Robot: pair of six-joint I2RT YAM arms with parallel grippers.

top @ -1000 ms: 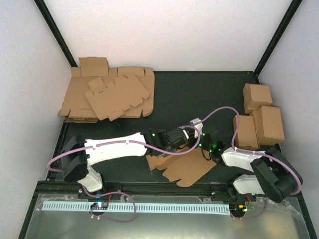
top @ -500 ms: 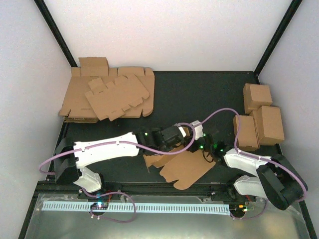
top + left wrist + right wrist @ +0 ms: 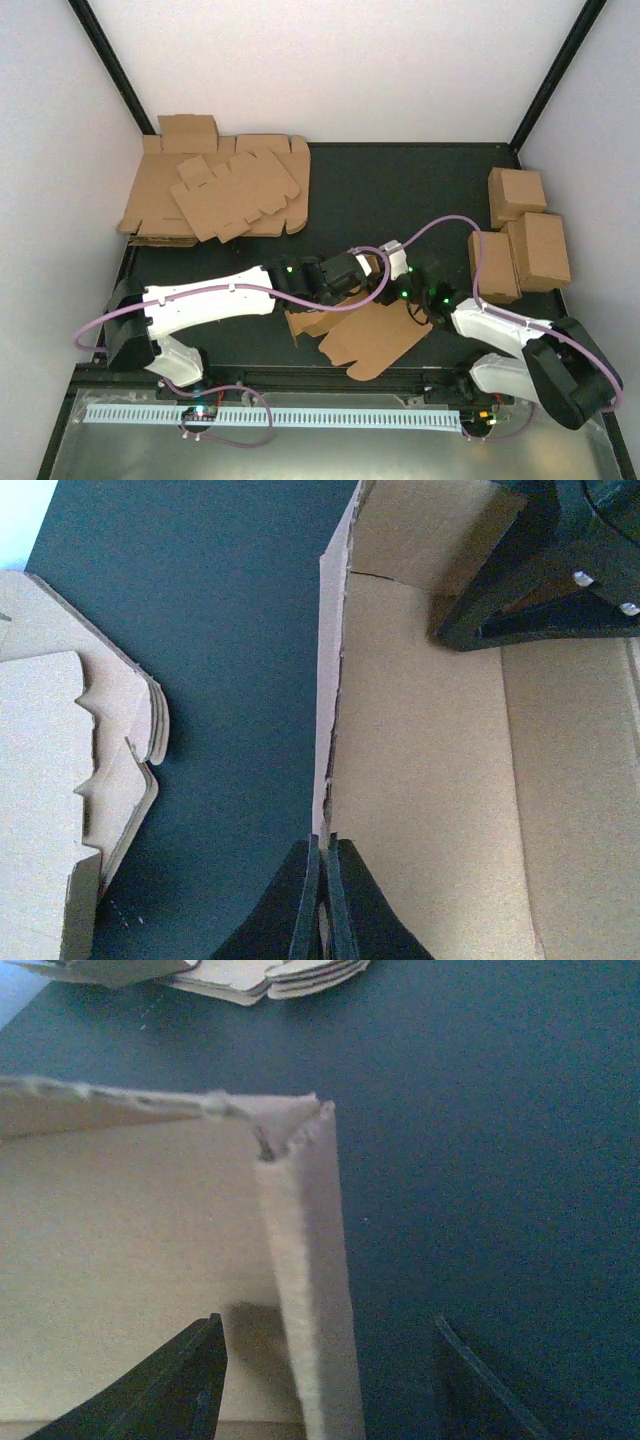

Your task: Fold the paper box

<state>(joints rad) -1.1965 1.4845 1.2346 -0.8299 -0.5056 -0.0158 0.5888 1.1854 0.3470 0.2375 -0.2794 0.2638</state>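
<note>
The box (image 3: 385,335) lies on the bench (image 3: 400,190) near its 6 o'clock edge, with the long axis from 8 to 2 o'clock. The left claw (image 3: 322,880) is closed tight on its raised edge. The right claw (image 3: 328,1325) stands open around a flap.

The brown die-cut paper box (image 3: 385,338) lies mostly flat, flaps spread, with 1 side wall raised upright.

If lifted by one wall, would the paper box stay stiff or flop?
Probably light: the paper box is one thin sheet. It would likely hinge at its creases, as the raised wall does. Panels look flat, so fairly stiff between folds.
</note>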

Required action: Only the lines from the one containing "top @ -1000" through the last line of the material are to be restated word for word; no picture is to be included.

Written answer:
top @ -1000 ms: 
top @ -500 ms: 
top + left wrist + right wrist @ +0 ms: 

Your task: Fold the paper box

<state>(joints rad) -1.1965 1.4845 1.2346 -0.8299 -0.5056 -0.0158 0.5888 1.1854 0.3470 0.2375 -0.2794 0.2638</state>
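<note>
The box (image 3: 385,335) lies on the bench (image 3: 400,190) near its 6 o'clock edge, with the long axis from 8 to 2 o'clock. The left claw (image 3: 322,880) is closed tight on its raised edge. The right claw (image 3: 328,1325) stands open around a flap.

The brown die-cut paper box (image 3: 385,338) lies mostly flat, flaps spread, with 1 side wall raised upright.

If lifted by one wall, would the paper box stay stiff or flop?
Probably light: the paper box is one thin sheet. It would likely hinge at its creases, as the raised wall does. Panels look flat, so fairly stiff between folds.
</note>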

The exercise requires no more work.